You might ask, what’s the problem with spreading a big tent and allowing a very diverse group in? I don’t have a problem with diversity when it comes to human beings, but when it comes to a format for machine-readable documents, it quickly leads to the need for tooling (both to produce and consume the documents) that is hugely time-consuming to develop – which, of course, is exactly what Steve was talking about.

Here's the problem. I’ve never seen it articulated this way, and I would certainly like to hear from anybody who says they see a problem with my logic (and is willing to articulate that problem, of course. Idle sniping is not allowed in comments on my blog posts):

1.      The cost of developing a software tool to produce or consume machine-readable documents depends on the number of independent operations that need to be accommodated in the tool. For example, if you develop a tool to add positive integers, but then you decide to incorporate subtraction into the tool, you have doubled the number of independent operations. And if you add to that a requirement to display the result of the operation in red if it is over 100, you have tripled the number of independent operations.

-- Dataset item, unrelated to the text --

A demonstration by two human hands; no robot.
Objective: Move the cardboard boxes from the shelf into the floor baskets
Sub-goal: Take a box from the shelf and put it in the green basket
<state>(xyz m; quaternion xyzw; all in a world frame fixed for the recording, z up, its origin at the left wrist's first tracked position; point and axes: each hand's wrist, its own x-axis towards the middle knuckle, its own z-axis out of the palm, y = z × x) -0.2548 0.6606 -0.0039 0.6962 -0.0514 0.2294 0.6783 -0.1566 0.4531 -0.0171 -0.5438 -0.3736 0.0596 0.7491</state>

2.      It’s important to note that having a bunch of mandatory fields in a document format does not in itself increase the number of operations, as long as those fields just insert text at various places in the document (which is all the same operation, even though the location of the text changes).

3.      However, the cost of developing the tool doesn’t go up linearly with the number of independent operations; in other words, the cost doesn’t double when one new operation is added, triple when two new operations are added, etc. Instead, the cost is proportional to the factorial of the number of independent operations. The factorial of X is the number of ways that a group of X independent (not identical) objects can be arranged. 1 factorial (written 1!) equals one. 2 factorial (2!) equals 2 X 1 = 2. 3 factorial equals 3 X 2 X 1 = 6. 4 factorial equals 4 X 3 X 2 X 1 = 24. Etc.

4.      Why do the tool costs go up according to the factorial of independent options? It’s because the developer needs to take account of each possible arrangement of independent operations. To take our example of 3 independent operations, namely addition, subtraction, and a display rule that requires changing the result’s color to red, the tool will have to be able to produce or consume a document that contains any combination of those 3 operations in any order (there are three of these combinations). It will also need to produce or consume the possible combinations of 2 options, which is 2; and of course, there is only one possible combination of 1 option. Adding these together, you get 6 possible combinations (please check my math. It’s been a long time since Mrs. Clauser’s first grade class went over addition).

Of course, handling 6 possible combinations of operations doesn’t seem like a huge hurdle for most developers (although it would be for me!). What about when the number is 5? Then it’s 120. How about 10? That’s 3.6 million. And how about 20? That’s 2.4 quadrillion, give or take a hundred trillion. You get the idea…the cost of developing a tool to produce or consume a machine-readable document will rapidly escalate as each new independent option is added.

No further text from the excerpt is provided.